Personally, I wouldn't want to be putting juveniles outsde, if only because I'd never find the little buggers, lol. At least a year to a year and a half, a decent size and eating well.

If I remember, you were talking about housing one outside a while back, weren't you, PP?


----------



## princessparrot (May 15, 2016)

pinefamily said:


> Personally, I wouldn't want to be putting juveniles outsde, if only because I'd never find the little buggers, lol. At least a year to a year and a half, a decent size and eating well.
> 
> If I remember, you were talking about housing one outside a while back, weren't you, PP?

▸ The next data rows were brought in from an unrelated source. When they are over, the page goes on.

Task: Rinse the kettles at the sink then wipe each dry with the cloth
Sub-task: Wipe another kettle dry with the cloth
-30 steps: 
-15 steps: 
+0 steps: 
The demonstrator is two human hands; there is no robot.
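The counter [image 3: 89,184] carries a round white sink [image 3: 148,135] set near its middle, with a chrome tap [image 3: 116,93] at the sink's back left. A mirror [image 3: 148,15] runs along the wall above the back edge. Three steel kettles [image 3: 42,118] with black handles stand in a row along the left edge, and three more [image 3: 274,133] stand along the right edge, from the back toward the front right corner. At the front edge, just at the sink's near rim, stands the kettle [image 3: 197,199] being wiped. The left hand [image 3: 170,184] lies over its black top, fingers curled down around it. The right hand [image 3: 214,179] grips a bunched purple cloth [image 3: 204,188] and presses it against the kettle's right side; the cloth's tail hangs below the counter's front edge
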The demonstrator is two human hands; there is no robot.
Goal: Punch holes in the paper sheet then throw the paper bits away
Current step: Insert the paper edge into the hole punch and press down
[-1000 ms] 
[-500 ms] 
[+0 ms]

I'm not sure if I said anything about a water dragon but I was asking about housing my shinglebacks outside which I didn't end up doing but I had been wanting/planning to get some water dragons for awhile and ended getting three babies in April last year and they're about 50cm long including their tail. 
i am planning on moving my blue tongue out with them when I finally set it up


----------



## Leroybrown (May 15, 2016)

You shouldn't have any issues with the weather as long as you give them some hides,I have 2 ewd's that have been housed outside in Geelong ,vic since they were 12mths old and it gets bloody cold here in winter! I do have photos that I will post up soon.


----------



## Bluetongue1 (May 16, 2016)

If you to ensure your dragons are really cold hardy, then get Gippsland Water Dragons. They are common as around Canberra and Tumut and those places get really cold in winter. They like an elevated perch (rock or solid branch) in full sun, and preferably above or next to water, on which to bask. Supply at least one for each animal. They should be given a reasonable size body of water in which they can fully submerge. An old bath tub (from the tip recycling or salvage yard) is excellent as the depth helps keep the water cool – they use it to thermoregulate in summer. If placed at ground level, the plug can be removed for periodic flushing and cleaning. You can add a bit of piping to direct the waste water where you want it. The sides of the tub can be covered up with rocks and soil or logs and branches, to allow the lizards access. Because bath tubs have a smooth surface, the lizards will something they can climb up to get out of the water – preferably at each end.  Adding some potted emergent reeds or rushes to the bath tub will help maintain water quality and providing hiding places for dragons while in the water. Freshwater shrimp, crayfish or tadpoles will help breakdown the food wastes deposited in the water. To avoid mozzies breeding, you can add a cold hardy native fish or two (e.g. Murray Rainbow, Southern Pygmy Perch) or an exotic such a Goldfish or some White Cloud Mountain Minnows.  Water dragons require a non-wet retreat. A sheltered area with hollow logs, artificial burrows made using agricultural (terracotta) drainage pipes or low black plastic hide boxes with cut-out entry. For brumation hides should be protected from rain and elevated (to prevent water entry) covered with a thick layer of soil, hay or whatever to insulate them from temperature extremes.


----------



## GBWhite (May 16, 2016)

EWD will do fine in an outside enclosure in Adelaide. I kept them in an above ground pit without any artificial heating along with BTS, SB's and EBD's in Inverell in the New England Ranges, where outdoor winter temps get down to around -11deg over night and rarely raise above 8 or 10 deg during the day, for years and they lived, bred & thrived without any ill effects.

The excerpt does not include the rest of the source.